One of the few truisms I know about parenting is that you should never judge a parent whose kids are older than yours, which makes me fearful of weighing in too heavily on all the discussion surrounding Race to Nowhere , a documentary about the pressures on over-scheduled kids overwhelmed by testing in schools, year-round sports, and a perceived need to résumé build for the big race to the Ivy Leagues. It's the rug rat race, which we've written about before, from the student perspective, and it's not pretty. Mothers may be quitting their jobs to drive their kids to more activities , but the kids are cheating, stressing, losing sleep, and dropping out. From my point of view-my oldest child is 9-it's yet another inglorious vision of a possible future. Of course it all sounds ridiculous now. Of course I'm convinced we'll somehow be immune to pressures from all sides, and it's more than a little tempting to mock a movie about pressures on kids to succeed that's screening in the lunchroom at Pixar and at Google headquarters, as well as in schools with names like "New Canaan Country."

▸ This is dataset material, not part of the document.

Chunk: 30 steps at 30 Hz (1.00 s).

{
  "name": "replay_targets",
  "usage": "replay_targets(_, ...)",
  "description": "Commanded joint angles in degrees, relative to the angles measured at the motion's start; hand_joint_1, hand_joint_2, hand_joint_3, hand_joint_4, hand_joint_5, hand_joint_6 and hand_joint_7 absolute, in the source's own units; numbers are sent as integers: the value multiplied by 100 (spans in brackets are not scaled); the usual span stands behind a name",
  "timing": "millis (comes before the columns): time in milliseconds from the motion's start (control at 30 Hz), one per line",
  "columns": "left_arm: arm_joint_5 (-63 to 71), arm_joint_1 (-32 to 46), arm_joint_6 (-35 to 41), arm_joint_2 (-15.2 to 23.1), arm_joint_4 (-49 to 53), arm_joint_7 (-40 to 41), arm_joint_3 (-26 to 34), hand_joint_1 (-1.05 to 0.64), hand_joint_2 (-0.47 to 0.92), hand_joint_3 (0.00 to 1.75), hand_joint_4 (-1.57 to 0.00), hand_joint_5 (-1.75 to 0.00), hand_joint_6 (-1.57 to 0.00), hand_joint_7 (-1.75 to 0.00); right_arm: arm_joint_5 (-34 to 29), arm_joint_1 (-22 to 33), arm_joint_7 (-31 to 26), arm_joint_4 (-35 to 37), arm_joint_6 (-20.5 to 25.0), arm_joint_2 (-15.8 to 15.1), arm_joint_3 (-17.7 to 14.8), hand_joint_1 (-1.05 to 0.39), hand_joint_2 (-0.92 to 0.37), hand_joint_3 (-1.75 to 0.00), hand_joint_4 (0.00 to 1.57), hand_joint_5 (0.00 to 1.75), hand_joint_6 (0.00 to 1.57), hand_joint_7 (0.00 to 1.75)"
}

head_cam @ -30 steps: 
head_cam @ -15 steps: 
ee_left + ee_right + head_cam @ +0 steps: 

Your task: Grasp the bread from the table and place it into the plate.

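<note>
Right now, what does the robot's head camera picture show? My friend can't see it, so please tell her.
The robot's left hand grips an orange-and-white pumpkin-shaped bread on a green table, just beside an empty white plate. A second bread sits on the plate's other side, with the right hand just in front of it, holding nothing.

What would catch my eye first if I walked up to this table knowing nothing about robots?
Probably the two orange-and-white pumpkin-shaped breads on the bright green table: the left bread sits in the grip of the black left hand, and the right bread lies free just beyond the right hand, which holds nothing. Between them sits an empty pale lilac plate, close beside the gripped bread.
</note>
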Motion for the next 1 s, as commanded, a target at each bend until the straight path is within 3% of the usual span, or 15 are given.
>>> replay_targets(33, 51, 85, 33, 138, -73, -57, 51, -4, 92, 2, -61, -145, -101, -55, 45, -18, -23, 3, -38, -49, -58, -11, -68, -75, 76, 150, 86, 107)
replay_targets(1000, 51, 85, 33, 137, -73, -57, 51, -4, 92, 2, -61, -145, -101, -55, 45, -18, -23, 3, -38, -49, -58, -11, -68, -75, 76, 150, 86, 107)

But the debates that both the NYT article about the movie and its earlier review of the film describe ring true even at our stage of the game. The school gives too much homework and tests too much, but if it stopped requiring the homework, would we worry that it wasn't preparing our kids for high school? We don't want them to "teach to the test," but we all know how we feel about schools whose kids don't score well on the much maligned standardized exams. We don't take sports too seriously, but happens when the kids clamor to join their friends on a hockey league that practices until 10 p.m.?
I already know there are no easy answers to those questions. Apparently the movie doesn't offer any, either. Instead, it encourages the communities that surround the schools and kids to spend enough time on the questions that we're at least not accepting the status quo. That sounds like a good thing, but even from my perspective as a relatively young parent, I begin to wonder if on this particular subject, we're not all talk and no action. Sure, we don't want to drop too much pressure on our kids. But on the other hand, not many of us are convinced we want to drop the pressure entirely, either. We don't seem too good, collectively, at coming up with a middle ground.